Thursday, January 23, 2014

She makes me want to do stupid things...

And I told her just that - I hesitated... but I told her... she said that was the nicest thing any one had ever said to her...

The last woman I said that to was Kelly, a long time ago, back in my Waukegan days... of course I never actually did any of those stupid things that filled my head when it came to Kelly... and she got married... but I did come pretty close... even though we went in different directions and we held our feeling for each other reigned in... there are moments I will take with me to the end of time... glances and seductive smiles that brought the walls around my heart tumbling down... I still don’t know and will never ask - what she told people about me... but pretty much everyone around us had their suspicions... what I enjoyed the most were those moments of silence between us... they were peaceful and sublime... and torturous all at once... I am not sure what stopped me from running off with her... but I also don’t know what stopped her... She is not the one that made me crazy... and she is not the one that got away... nor the one that inspired me and pushed me... and made me want to be a better man... but... she was... magic...

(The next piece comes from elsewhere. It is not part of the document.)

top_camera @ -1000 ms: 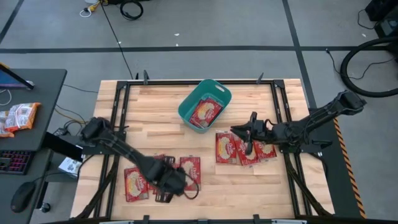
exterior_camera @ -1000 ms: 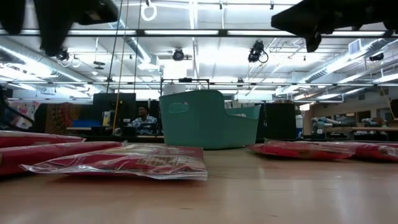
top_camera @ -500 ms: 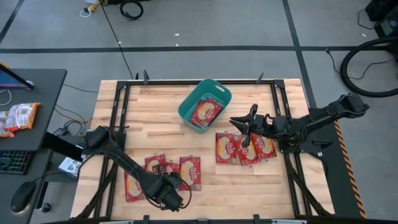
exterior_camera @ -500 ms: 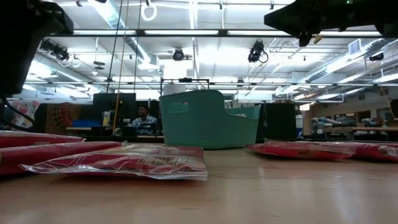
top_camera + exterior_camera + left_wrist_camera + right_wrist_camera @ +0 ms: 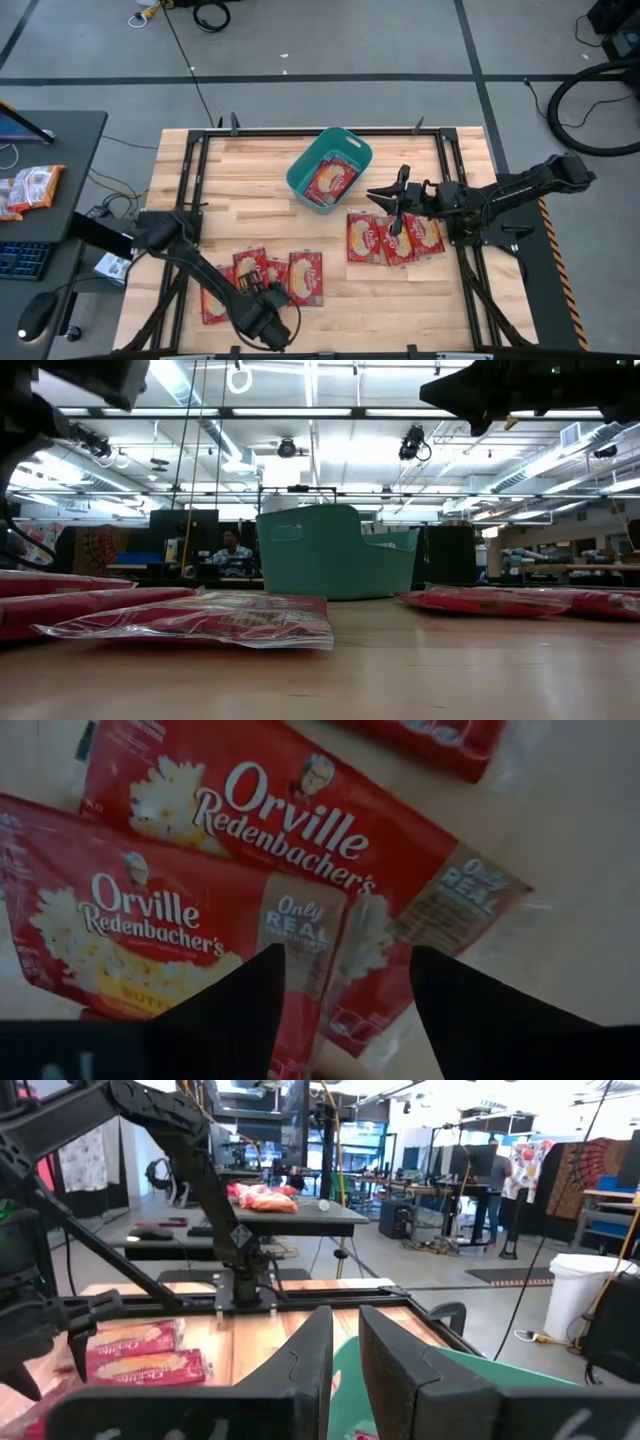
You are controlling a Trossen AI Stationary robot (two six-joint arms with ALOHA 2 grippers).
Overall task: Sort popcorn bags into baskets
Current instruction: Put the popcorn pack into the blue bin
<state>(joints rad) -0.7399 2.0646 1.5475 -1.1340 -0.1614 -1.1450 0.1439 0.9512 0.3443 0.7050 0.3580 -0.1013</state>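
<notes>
Now the left gripper (image 5: pixel 262 322) is low at the front edge of the table (image 5: pixel 250 190), over the group of red bags (image 5: pixel 305 277) near the front left corner; in its wrist view the two dark fingers (image 5: pixel 235 1005) stand apart with nothing between them, above two overlapping bags (image 5: pixel 290 830) whose far ends are cut off by the frame. How many bags lie in this group is hard to say from above, because the arm covers part of them. The right gripper (image 5: pixel 398 200) is raised between the basket (image 5: pixel 330 168) and a second group of bags (image 5: pixel 395 238) right of the middle; its fingers (image 5: pixel 310 1360) are only a narrow gap apart and hold nothing. The teal basket stands near the back edge, close to the middle, with at least one bag (image 5: pixel 330 180) inside; more below it cannot be seen. From table height the basket (image 5: pixel 335 550) hides its contents fully, a bag (image 5: pixel 200 618) lies flat in front, and both grippers show only as dark shapes cut by the top of the frame.
</notes>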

But this girl... This young and dizzy girl with the crazy hair... makes me want to break all the rules I live by... well actually... she just makes me want to break the no bullshit rule... which is the most important rule of all... and... something tells me that she would be worth it... but I am a man set in his ways... chasing my dreams and ghosts and the phantom kisses of memories I just can’t let go of... but... she is worth it...

She is a mess... confused and dreamy and goofy... she has a passion that I want to draw out of her... a gentle way to her that calms me... a smile that disarms me... eyes that hypnotize me... she has thick wild crazy hair and wears broken spectacles... she’s thin and attractive and has hidden her feminine sensuality from me... but she is very girlish - have no doubts about that... she is artistic and friendly and kind... and there is a hint of shyness to her... she does not know yet what it is that she wants... but she knows what she does not want... to live a life that is mediocre... I see potential in her... but I don’t know if I can give her the life she is looking for... but I know a girl like her has the potential - at the very least - to inspire me to greater heights... for she is... magic...

And those stupid things... to save her from a mediocre life... to show her the world and it’s cruel ways... and those random moments of kindness that only very few of us will ever see... to show her cities I know very well and see them for the first time through her eyes... I would unlock the vault and show her all those secrets I have hidden away... those sneaky little tricks I have picked up here and there that make life easy and fun... I would bring her into the circle and let her linger to learn from the masters... but would I shatter the image she has of the world with the reality of the scam the sheep follow to the slaughter house... she is innocent but not naive... she is not a push-over... but she’s not a ball buster... I would run away with her... and keep running... until the devil or the angel of death himself traps me in his grip... and holds his poisoned  fruit to my lips...

She will read this... and I may have some explaining to do... but this... in itself... is just proof... of the stupid things she makes me want to do...




1 comment:

Anonymous said...

Wow!! She's got a smile that heals me.--Billy Joel; Something in the way she moves, looks my way or calls my name--James Taylor; Every little thing she does is magic.--The Police . . . just some songs which come to mind.